Distributed scheduler failure case

What happened:

This is a (very) simplified version of distributed scheduler failure that happens in CARS. Though the memory needed to compute the task graph is high and the memory resources are limited, there is a task order that guarantees the success of computation, but it is not found by the scheduler.

Minimal Complete Verifiable Example:

from typing import List
import dask
from dask_jobqueue import PBSCluster
from dask.distributed import Client
from time import sleep
import numpy as np

dask.__version__

'2021.09.1'

First, we start a distributed cluster with 2 workers, each with single thread and 400 Mo of RAM.

cluster = PBSCluster(project='scheduler-failure', n_workers=2, processes=1, cores=1, memory='400M', local_directory='$TMPDIR', log_directory = '$TMPDIR', walltime='00:30:00', interface='ib0')

client = Client(cluster)

cluster

Tab(children=(HTML(value='<div class="jp-RenderedHTMLCommon jp-RenderedHTML jp-mod-trusted jp-OutputArea-outpu…
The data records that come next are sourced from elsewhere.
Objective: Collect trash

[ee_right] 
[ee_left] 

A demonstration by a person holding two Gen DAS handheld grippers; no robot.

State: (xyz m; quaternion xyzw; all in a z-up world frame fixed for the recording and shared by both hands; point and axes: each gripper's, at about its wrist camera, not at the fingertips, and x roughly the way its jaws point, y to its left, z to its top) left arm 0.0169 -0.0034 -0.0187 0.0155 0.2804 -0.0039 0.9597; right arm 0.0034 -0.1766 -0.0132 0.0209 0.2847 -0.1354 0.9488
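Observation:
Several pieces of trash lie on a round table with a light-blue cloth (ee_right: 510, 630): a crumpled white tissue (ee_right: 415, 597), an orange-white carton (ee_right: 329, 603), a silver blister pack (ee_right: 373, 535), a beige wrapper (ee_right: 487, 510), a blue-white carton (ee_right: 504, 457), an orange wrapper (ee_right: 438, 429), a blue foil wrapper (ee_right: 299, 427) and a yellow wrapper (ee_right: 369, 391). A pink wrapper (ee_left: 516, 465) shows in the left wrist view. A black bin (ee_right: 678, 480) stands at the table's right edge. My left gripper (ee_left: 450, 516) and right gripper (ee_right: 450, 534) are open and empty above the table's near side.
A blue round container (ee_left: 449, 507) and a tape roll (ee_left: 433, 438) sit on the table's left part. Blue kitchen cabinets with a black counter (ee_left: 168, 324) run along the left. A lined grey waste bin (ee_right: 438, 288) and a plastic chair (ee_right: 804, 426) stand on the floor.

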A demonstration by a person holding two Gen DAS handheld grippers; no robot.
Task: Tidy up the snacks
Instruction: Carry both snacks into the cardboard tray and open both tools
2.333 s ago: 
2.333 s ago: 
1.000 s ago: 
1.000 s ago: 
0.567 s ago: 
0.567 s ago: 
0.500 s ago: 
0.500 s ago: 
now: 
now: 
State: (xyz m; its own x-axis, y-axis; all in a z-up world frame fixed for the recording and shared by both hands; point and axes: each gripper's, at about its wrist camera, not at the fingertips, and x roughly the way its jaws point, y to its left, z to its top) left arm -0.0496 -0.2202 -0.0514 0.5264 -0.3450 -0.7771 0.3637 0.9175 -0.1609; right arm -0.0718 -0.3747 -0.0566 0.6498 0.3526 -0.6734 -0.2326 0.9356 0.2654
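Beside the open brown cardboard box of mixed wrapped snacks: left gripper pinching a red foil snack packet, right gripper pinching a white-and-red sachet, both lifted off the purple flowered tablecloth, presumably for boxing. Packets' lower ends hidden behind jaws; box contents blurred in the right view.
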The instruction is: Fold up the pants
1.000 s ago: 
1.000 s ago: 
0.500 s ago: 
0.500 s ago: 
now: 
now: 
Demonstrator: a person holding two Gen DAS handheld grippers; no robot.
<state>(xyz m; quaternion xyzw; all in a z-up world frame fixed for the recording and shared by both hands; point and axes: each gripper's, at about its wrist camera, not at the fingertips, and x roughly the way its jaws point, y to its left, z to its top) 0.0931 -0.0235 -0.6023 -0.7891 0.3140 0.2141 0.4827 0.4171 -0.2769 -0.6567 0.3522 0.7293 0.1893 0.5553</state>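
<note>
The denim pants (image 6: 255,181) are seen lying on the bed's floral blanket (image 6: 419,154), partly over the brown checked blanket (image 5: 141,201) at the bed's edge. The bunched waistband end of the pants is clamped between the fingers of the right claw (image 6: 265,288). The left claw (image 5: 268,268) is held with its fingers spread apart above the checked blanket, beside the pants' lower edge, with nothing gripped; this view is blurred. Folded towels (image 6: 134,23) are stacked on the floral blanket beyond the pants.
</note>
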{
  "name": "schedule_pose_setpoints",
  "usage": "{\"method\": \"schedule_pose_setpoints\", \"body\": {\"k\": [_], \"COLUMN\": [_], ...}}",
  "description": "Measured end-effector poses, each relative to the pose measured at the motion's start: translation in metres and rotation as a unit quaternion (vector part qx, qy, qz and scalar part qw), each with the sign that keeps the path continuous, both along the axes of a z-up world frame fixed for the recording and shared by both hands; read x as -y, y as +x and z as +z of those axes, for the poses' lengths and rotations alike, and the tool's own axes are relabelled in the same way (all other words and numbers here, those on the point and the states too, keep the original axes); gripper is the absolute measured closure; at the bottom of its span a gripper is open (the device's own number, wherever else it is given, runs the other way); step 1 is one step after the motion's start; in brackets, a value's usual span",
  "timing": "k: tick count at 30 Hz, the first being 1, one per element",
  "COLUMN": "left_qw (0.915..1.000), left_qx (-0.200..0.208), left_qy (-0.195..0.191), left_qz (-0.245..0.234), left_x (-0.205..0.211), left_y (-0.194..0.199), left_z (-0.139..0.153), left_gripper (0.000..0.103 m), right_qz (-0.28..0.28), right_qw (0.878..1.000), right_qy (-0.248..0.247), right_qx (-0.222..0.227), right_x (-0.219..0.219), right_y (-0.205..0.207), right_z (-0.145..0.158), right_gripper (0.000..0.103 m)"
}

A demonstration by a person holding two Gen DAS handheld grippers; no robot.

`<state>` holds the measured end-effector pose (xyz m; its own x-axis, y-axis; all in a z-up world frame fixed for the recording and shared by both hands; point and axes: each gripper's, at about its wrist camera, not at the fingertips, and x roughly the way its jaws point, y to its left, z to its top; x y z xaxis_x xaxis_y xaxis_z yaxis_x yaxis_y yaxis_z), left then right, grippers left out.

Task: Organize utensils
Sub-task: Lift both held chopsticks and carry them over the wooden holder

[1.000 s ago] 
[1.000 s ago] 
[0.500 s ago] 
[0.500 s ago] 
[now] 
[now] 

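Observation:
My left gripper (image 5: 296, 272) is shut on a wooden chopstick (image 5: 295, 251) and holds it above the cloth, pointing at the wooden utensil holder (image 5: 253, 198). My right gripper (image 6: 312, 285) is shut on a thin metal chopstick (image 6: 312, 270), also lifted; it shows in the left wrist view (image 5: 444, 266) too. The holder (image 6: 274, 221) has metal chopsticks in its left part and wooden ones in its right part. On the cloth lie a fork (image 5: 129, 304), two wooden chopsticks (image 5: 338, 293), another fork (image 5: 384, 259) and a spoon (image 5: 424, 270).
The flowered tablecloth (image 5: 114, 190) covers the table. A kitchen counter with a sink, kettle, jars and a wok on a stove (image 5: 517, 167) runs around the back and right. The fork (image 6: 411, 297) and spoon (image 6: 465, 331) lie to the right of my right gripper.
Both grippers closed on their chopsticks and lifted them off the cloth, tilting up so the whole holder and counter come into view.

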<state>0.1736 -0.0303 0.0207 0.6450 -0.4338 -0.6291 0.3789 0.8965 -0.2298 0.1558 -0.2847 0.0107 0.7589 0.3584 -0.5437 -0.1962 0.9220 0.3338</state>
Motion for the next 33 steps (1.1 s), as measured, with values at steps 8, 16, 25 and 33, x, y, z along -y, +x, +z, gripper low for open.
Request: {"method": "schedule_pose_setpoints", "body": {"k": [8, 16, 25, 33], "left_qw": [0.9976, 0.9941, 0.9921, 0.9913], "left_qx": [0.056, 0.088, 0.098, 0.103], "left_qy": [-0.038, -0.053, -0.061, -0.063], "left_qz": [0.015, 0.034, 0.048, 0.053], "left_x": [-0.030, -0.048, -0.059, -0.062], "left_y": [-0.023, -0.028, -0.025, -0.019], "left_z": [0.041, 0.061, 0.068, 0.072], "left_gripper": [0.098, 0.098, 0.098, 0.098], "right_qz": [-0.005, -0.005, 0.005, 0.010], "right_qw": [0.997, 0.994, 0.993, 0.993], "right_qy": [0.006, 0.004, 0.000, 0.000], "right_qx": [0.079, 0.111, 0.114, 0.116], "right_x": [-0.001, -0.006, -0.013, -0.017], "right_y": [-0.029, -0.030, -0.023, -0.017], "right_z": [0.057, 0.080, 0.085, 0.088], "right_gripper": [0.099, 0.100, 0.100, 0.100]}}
A() function generate numpy arrays of 90Mb

def A(mem:int=90):
    sleep(2)
    l = int((mem*10**6)/8)
    return np.random.rand((l))

B() function sums all the array it receives and all the elements in it. It is only meant to represent a function that consume all the input data and output a single value (reduce type).

def B(data:List[np.ndarray]):
    sleep(2)
    return sum(data).sum()

We generate 20 delayed A() tasks, and 5 B() tasks, each consuming 4 differents A() tasks. The final B() call is for graph visualization purpose only.

nb_A_tasks = 20
nb_A_tasks_by_B_tasks = 4
overlap=0
A_tasks = [dask.delayed(A)() for i in range(nb_A_tasks)]
B_tasks = [dask.delayed(B)(A_tasks[i:i+nb_A_tasks_by_B_tasks]) for i in range(0,nb_A_tasks, nb_A_tasks_by_B_tasks-overlap)]
C_tasks = dask.delayed(B)(B_tasks)

The task graph looks fine. The order is logical : consume 4 A() tasks and then depending B() task, before consuming next 4 A(). This order ensure maximal release of A() ressources.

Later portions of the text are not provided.